WHAT IS REQUIRED: Filter the data below for the string "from" and copy each matching line.
INFORMATION PROVIDED Start Marker
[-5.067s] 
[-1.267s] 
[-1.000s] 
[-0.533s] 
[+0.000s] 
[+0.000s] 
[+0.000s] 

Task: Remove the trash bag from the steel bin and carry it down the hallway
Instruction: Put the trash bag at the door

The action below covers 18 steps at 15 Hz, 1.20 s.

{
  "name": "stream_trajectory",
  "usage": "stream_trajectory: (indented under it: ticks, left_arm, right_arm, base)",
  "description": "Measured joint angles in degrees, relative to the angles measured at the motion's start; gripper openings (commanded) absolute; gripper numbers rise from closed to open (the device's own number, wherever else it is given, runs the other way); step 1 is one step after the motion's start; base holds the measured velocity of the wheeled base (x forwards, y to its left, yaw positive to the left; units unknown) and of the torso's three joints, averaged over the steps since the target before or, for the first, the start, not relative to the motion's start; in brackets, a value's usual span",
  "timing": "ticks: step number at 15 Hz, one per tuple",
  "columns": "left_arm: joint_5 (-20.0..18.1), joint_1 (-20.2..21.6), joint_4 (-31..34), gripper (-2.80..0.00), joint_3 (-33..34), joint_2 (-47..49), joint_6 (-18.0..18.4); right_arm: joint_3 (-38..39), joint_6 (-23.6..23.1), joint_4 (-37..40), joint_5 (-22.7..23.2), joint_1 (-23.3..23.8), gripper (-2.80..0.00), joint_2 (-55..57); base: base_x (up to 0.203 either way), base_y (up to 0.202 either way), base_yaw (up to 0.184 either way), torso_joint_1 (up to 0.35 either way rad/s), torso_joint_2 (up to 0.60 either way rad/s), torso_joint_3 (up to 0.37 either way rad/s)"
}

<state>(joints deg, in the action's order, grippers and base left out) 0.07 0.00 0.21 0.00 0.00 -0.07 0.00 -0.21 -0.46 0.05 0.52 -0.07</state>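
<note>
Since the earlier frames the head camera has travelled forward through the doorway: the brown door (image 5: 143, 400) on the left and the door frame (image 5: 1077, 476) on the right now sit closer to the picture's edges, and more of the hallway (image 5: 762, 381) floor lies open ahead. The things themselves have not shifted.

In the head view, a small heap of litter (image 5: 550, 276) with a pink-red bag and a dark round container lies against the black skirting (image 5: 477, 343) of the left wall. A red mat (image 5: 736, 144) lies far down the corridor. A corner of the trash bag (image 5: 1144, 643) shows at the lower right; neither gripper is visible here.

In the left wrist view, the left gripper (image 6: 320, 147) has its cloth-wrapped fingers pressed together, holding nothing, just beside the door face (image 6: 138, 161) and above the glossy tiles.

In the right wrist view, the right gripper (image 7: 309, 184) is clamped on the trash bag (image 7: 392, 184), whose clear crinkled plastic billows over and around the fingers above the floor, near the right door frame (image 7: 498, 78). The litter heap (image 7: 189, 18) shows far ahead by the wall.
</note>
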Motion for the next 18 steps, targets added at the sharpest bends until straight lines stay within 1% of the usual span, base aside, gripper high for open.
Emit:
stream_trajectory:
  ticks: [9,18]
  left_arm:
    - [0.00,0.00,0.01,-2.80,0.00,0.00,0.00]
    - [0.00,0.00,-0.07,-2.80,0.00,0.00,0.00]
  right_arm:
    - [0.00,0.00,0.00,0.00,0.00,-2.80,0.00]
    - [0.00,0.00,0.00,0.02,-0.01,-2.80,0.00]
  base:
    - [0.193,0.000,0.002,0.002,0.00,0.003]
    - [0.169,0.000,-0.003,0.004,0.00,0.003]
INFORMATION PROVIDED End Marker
OUTPUT OF THE TASK:
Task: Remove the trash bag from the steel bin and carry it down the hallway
  "description": "Measured joint angles in degrees, relative to the angles measured at the motion's start; gripper openings (commanded) absolute; gripper numbers rise from closed to open (the device's own number, wherever else it is given, runs the other way); step 1 is one step after the motion's start; base holds the measured velocity of the wheeled base (x forwards, y to its left, yaw positive to the left; units unknown) and of the torso's three joints, averaged over the steps since the target before or, for the first, the start, not relative to the motion's start; in brackets, a value's usual span",

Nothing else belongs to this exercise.